Exercise> Reproduce exactly the lines of the material beneath, from the line that contains "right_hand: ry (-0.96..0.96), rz" to the line that contains "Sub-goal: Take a", both included, and no other lines.

Given information>
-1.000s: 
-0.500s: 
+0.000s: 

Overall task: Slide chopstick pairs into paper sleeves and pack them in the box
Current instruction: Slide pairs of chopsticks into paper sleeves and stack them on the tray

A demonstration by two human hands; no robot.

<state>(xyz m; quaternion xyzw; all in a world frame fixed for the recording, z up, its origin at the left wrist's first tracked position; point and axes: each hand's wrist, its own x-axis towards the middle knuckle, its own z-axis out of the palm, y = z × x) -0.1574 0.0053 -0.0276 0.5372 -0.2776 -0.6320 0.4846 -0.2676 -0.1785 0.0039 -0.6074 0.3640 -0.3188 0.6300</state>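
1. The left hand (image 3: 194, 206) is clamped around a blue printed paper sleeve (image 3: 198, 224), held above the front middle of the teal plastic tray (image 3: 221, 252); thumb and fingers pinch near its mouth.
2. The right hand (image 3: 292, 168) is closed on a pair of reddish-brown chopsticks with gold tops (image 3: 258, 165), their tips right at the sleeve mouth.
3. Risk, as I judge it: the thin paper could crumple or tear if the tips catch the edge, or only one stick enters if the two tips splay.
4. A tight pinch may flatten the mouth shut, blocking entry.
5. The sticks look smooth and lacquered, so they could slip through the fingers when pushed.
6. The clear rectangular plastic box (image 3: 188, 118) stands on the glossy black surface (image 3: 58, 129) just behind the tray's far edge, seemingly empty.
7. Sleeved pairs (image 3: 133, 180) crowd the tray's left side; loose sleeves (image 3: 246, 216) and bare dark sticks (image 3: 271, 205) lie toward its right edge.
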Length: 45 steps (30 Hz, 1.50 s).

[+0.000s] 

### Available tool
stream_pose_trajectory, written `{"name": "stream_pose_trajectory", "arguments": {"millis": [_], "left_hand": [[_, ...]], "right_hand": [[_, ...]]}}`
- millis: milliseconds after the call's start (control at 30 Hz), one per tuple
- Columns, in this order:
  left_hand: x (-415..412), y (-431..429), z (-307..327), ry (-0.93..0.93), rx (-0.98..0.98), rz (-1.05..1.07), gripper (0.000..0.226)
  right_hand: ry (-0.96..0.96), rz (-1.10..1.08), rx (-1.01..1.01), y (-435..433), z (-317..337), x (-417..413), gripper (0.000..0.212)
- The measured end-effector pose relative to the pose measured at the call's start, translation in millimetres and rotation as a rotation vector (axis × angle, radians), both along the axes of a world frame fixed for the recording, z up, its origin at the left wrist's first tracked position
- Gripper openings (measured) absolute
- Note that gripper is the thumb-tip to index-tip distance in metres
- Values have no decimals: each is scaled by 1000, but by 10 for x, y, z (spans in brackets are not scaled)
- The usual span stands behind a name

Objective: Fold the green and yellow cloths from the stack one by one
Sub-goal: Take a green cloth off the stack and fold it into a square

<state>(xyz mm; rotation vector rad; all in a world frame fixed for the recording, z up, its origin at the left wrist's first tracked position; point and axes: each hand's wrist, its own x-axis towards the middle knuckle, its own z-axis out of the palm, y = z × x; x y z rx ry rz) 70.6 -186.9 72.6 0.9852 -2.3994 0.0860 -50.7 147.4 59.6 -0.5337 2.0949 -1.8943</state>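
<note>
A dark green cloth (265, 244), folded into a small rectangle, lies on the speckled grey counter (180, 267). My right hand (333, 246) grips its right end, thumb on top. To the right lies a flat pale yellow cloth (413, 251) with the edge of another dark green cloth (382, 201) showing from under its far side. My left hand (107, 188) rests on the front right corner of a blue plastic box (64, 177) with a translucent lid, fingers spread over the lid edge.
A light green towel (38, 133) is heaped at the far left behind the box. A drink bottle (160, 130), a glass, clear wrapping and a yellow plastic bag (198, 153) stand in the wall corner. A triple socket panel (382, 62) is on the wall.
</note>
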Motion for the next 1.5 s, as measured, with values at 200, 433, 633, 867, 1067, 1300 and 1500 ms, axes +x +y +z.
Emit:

Solution to this problem>
  right_hand: ry (-0.96..0.96), rz (-1.10..1.08), rx (-1.01..1.01), y (-435..433), z (-317..337), x (-417..413), gripper (0.000..0.212)
- The measured end-effector pose relative to the pose measured at the call's start, translation in millimetres and rotation as a rotation vector (axis × angle, radians), both along the axes of a world frame fixed for the recording, z up, its origin at the left wrist's first tracked position
- Gripper openings (measured) absolute
- Note that gripper is the thumb-tip to index-tip distance in metres
- Values have no decimals: each is scaled by 1000, but by 10 for x, y, z (spans in brackets are not scaled)
- The usual span stands behind a name

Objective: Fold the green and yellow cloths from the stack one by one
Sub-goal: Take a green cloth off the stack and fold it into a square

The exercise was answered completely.